--- WHAT THE TASK REQUIRES ---
Repeat verbatim, and only, the lines of the data below, beginning at the line that contains "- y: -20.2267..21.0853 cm" and stopping after the line that contains "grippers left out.".
==*==
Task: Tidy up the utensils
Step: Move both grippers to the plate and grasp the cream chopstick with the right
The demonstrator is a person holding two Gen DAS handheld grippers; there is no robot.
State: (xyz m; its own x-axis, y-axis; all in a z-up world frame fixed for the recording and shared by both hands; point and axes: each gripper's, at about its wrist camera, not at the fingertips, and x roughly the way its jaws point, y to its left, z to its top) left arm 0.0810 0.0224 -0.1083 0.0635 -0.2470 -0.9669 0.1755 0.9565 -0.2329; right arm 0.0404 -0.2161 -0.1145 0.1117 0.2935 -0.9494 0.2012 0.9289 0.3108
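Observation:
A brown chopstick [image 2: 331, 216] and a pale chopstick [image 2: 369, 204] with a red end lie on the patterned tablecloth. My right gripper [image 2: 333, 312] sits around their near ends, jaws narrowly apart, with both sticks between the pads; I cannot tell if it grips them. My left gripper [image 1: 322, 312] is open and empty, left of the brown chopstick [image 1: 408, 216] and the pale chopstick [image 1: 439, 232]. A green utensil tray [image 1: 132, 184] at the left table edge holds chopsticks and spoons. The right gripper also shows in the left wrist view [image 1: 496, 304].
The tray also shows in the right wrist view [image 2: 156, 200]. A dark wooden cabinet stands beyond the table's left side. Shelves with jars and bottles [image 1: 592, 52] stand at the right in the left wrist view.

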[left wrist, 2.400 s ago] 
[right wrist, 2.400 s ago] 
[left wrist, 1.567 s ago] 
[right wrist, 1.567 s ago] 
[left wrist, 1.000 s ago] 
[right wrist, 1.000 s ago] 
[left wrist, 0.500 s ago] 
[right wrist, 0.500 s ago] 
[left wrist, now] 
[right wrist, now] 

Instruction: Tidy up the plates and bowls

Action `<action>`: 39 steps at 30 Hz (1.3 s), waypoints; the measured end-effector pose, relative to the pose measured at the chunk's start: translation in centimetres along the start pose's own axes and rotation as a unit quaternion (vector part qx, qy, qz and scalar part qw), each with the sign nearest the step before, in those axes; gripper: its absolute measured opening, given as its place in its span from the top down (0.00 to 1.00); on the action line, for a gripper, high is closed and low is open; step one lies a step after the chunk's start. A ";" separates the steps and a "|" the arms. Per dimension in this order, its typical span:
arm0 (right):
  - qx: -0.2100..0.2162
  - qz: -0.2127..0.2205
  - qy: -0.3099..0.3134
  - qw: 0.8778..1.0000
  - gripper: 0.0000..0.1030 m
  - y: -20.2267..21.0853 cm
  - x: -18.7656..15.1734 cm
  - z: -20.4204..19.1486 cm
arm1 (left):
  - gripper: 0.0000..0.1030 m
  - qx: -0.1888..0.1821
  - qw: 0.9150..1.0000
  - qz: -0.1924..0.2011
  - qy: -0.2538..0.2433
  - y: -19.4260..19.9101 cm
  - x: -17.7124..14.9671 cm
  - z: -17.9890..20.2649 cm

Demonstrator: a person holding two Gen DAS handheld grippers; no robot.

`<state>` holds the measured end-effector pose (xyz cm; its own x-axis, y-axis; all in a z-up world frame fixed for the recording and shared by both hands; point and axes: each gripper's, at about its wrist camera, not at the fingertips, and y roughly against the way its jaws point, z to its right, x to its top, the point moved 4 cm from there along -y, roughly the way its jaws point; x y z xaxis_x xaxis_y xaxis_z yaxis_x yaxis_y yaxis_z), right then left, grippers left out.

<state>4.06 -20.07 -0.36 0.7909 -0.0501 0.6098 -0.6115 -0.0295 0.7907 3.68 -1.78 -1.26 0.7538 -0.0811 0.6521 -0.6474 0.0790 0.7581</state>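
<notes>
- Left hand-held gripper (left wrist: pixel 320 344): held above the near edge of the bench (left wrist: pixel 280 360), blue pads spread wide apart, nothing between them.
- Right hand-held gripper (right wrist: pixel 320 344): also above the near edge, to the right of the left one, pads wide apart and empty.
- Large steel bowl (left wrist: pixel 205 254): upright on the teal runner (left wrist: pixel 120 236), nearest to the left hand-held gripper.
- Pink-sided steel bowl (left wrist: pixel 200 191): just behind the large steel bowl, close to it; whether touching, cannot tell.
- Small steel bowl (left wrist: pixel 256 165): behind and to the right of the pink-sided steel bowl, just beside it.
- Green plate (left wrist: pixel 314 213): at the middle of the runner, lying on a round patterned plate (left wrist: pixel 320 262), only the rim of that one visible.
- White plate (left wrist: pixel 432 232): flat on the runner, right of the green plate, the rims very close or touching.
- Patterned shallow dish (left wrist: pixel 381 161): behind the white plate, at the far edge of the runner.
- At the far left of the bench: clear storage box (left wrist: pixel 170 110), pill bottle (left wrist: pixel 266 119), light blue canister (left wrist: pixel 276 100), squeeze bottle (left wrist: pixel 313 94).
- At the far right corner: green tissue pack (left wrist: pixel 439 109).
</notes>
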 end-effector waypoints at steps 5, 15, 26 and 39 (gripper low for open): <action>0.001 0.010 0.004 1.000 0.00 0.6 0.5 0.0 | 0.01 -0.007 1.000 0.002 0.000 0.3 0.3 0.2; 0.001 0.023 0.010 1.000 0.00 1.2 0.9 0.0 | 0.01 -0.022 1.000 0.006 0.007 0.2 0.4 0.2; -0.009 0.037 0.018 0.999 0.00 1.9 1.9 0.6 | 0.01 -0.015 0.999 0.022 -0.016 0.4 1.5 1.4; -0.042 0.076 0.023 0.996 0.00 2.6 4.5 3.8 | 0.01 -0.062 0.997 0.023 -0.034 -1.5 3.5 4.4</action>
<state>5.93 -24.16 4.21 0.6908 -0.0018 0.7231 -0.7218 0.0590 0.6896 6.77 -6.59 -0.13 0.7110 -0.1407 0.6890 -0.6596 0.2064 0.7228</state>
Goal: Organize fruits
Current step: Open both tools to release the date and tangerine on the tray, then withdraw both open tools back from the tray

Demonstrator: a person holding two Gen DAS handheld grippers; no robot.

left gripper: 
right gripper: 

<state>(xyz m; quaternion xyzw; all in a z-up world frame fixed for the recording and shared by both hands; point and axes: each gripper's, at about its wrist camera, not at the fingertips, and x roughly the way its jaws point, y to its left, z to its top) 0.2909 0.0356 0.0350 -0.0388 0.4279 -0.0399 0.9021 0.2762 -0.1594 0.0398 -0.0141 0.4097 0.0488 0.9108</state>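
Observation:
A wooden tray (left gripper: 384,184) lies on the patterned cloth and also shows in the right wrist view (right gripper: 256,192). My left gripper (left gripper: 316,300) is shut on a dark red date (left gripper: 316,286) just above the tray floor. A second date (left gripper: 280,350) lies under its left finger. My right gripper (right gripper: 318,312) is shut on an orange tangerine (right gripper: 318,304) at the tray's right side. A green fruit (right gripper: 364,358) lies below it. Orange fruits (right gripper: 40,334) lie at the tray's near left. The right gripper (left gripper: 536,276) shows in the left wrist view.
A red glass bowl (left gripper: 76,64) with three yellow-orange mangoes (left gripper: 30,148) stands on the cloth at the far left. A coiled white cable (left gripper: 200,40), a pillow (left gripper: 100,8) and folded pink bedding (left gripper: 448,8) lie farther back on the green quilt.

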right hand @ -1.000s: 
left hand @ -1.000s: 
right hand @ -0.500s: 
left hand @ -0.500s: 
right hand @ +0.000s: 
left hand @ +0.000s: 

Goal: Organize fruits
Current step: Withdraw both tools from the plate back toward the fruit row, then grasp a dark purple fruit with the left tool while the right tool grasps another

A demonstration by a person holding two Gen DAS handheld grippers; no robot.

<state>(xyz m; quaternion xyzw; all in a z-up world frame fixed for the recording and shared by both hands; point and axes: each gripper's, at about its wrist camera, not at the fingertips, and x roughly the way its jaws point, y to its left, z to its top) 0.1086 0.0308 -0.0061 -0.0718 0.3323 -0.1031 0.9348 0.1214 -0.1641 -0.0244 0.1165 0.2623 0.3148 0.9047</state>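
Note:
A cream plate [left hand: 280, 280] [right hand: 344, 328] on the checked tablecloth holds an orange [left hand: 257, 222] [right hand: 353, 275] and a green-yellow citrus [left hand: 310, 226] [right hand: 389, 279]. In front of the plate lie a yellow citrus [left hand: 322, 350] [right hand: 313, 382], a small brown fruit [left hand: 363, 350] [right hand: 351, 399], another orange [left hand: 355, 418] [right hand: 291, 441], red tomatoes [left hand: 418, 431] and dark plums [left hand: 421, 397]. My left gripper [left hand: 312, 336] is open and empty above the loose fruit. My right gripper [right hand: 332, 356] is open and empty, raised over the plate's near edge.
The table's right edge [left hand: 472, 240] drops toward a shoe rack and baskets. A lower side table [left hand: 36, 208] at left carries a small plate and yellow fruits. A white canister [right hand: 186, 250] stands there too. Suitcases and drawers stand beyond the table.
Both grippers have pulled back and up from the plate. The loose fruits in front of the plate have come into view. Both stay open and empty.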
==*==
--- ANSWER TO THIS TASK ---
  - y: -20.2267..21.0853 cm
  - x: -18.7656..15.1734 cm
  - z: -20.4204..19.1486 cm
arm1 (left):
  - gripper: 0.0000..0.1030 m
  - qx: -0.1888..0.1821
  - qw: 0.9150..1.0000
  - qz: -0.1924..0.2011
  - qy: -0.2538..0.2433
  - y: -19.4260..19.9101 cm
  - x: -17.7124..14.9671 cm
  - z: -17.9890..20.2649 cm

Demonstrator: a person holding two Gen DAS handheld grippers; no robot.

`<state>` holds the measured end-effector pose (xyz cm; its own x-axis, y-axis; all in a z-up world frame fixed for the recording and shared by both hands; point and axes: each gripper's, at about its wrist camera, not at the fingertips, and y roughly against the way its jaws point, z to its right, x to its top, the point moved 4 cm from there along -y, roughly the way its jaws point; x y z xaxis_x xaxis_y xaxis_z yaxis_x yaxis_y yaxis_z), right then left, grippers left out.

No other output was requested.